25 Must-Know Deep Learning Open Datasets for Data Scientists

Selected from Analytics Vidhya

Author:Pranav Dar

Translated by Machine Heart

Contributors: Chen Yunzhu, Lu

This article introduces 25 open deep learning datasets, including those for image processing, natural language processing, speech recognition, and real-world problem datasets.

Introduction

The key to deep learning (or most fields in life) is practice. You need to practice solving various problems, including image processing, speech recognition, etc. Each problem has its unique nuances and solutions.

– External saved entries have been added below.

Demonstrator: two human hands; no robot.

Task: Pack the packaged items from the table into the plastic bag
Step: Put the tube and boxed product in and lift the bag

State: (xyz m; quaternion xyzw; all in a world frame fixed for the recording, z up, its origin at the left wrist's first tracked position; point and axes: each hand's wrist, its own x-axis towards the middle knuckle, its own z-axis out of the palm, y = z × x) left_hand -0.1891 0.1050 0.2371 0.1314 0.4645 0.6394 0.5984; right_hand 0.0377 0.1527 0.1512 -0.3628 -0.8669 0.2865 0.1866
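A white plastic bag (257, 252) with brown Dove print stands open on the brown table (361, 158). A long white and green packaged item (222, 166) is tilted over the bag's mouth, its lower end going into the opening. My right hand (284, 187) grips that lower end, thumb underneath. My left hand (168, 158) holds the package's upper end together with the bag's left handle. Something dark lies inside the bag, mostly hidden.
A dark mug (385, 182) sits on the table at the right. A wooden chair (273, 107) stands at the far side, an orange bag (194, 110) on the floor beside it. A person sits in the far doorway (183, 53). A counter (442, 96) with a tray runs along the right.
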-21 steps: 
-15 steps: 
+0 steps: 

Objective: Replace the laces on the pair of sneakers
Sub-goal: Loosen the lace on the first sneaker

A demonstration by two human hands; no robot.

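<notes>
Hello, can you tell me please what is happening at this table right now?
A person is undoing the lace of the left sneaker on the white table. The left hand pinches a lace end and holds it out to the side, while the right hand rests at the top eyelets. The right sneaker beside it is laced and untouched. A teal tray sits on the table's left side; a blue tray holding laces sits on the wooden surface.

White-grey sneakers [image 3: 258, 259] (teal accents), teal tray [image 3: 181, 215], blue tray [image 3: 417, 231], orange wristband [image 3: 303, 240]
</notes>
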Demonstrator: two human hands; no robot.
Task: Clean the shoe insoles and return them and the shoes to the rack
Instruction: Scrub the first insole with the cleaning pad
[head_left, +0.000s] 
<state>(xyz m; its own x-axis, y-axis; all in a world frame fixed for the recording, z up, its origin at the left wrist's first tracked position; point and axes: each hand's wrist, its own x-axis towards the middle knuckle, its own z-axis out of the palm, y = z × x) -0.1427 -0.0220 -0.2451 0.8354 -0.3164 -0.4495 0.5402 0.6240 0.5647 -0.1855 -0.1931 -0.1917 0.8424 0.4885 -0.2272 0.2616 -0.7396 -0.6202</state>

But where can you obtain data? Many papers now use proprietary datasets, which are often not publicly available. If you want to learn and apply skills, the inability to access suitable datasets is a problem.

If you are facing this issue, this article can offer you a solution. It introduces a range of publicly available high-quality datasets that every deep learning enthusiast should try to enhance their skills. Working with these datasets will make you a better data scientist, and the knowledge you gain will become invaluable in your career. We also introduce papers with state-of-the-art results for readers to study and improve their models.

How to Use These Datasets?

First, you need to understand that these datasets are very large! Therefore, ensure your internet connection is smooth, and there are no or minimal restrictions on data volume when downloading.

There are various ways to use these datasets; you can apply different deep learning techniques. You can use them to hone your skills, learn how to identify and construct various problems, think of unique use cases, and share your findings with everyone!

The datasets are divided into three categories—image processing, natural language processing, and audio/speech processing.

Let’s take a look together!

Image Processing Datasets

MNIST

Link: https://datahack.analyticsvidhya.com/contest/practice-problem-identify-the-digits/

MNIST is one of the most popular deep learning datasets. It is a handwritten digit dataset that contains a training set with 60,000 samples and a test set with 10,000 samples. This is a very good database for trying to learn techniques and deep recognition patterns on real-world data, and it requires minimal time and effort for data preprocessing.

Size: About 50 MB

Count: 70,000 images, divided into 10 categories.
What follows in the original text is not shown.